所以在历史的进退中,公共空间显得尤为重要。例如,法国启蒙时期的思想最初是通过贵妇人的沙龙传播的。在沙龙中,贵妇人之间相互攀比,看谁能吸引到像卢梭、伏尔泰这样的名人。随着现代的发展,公共图书馆、展览馆逐渐取代了沙龙,成为思想交流的新场所。咖啡馆等空间发挥了重要的作用。哈贝马斯就专门探讨过咖啡馆在启蒙运动中的作用,许多西方研究者也专门研究了这一历史。有研究者按照这一思路研究了四川的茶馆,这成为了他们的成名作,四川的茶馆也因此而火。
04.
面对不确定,
我们怎样用历史照应当下?
历史的进退:被遗忘的中国李庄
龚静染:雷老师曾写过一本书叫《历史的进退》,那我想请问雷老师,我们怎么去理解历史的进退?知识分子在历史的进退当中发挥了什么样的作用?

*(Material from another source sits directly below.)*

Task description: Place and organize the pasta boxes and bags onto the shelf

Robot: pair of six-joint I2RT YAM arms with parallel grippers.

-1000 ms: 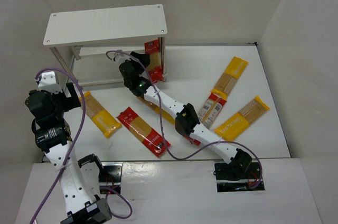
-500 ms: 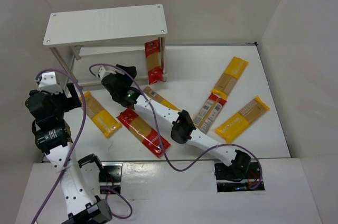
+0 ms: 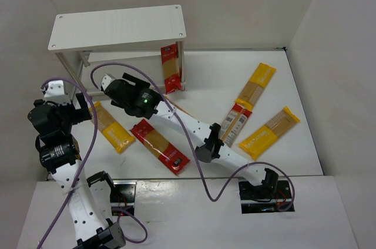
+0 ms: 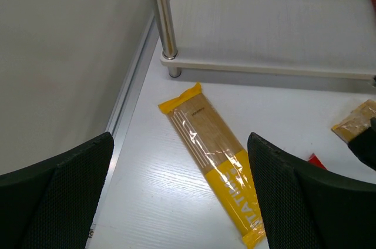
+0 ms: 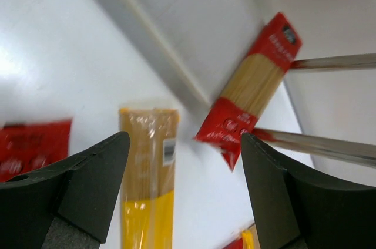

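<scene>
The white shelf stands at the back left. One red pack leans in its right end, half on the lower board; it also shows in the right wrist view. On the table lie a yellow pack, a red pack, a yellow pack under my right arm, and three more packs at the right. My right gripper is open and empty, in front of the shelf. My left gripper is open and empty above the yellow pack.
The shelf's silver leg and lower board are just beyond the left gripper. A white wall runs close along the left. My right arm stretches diagonally across the middle of the table, over the packs.
My right gripper has drawn back leftward from the red pack, which stays leaning in the shelf's right end. The left arm has barely moved.
</scene>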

雷颐:讨论历史时,我们常感到其复杂性。表面上,历史似乎呈现出从低到高、从野蛮到文明的总体趋势。然而,在这一过程中,却伴随着无数的波折与反复。这些进退在历史的长河中,不过是微小的曲折。对人类而言,一代甚至几代人的生活,从几千年的历史来看,不过是瞬间。所以对于人类而言,在历史的进退之中,知识分子,尤其是那些更深入了解人类文明的人,往往会有更多思考,他们有自己的坚持,但有时也是不易的,甚至需要付出代价。
比如中央工艺美院的创始人庞熏琹,他的一生都倾注于这所学校。他曾留学法国,深知美术、工艺、设计在国际美术界的重要地位。然而,在院系调整时期,这些统统被视为简单的手工技艺,差点被并入轻工业局。但他认为工艺是一种艺术,这所学校不应被如此对待。这也揭示了那个时代院系调整的一些问题,许多大学教师都对此提出了质疑。但当时,中国在学习苏联模式,实行专业化,纯工科被独立出来,而人文和理科则被边缘化。川大就比较吃亏的,当年非常有名,也经历了学校合并,变成了四川联合大学,后来才又改回四川大学。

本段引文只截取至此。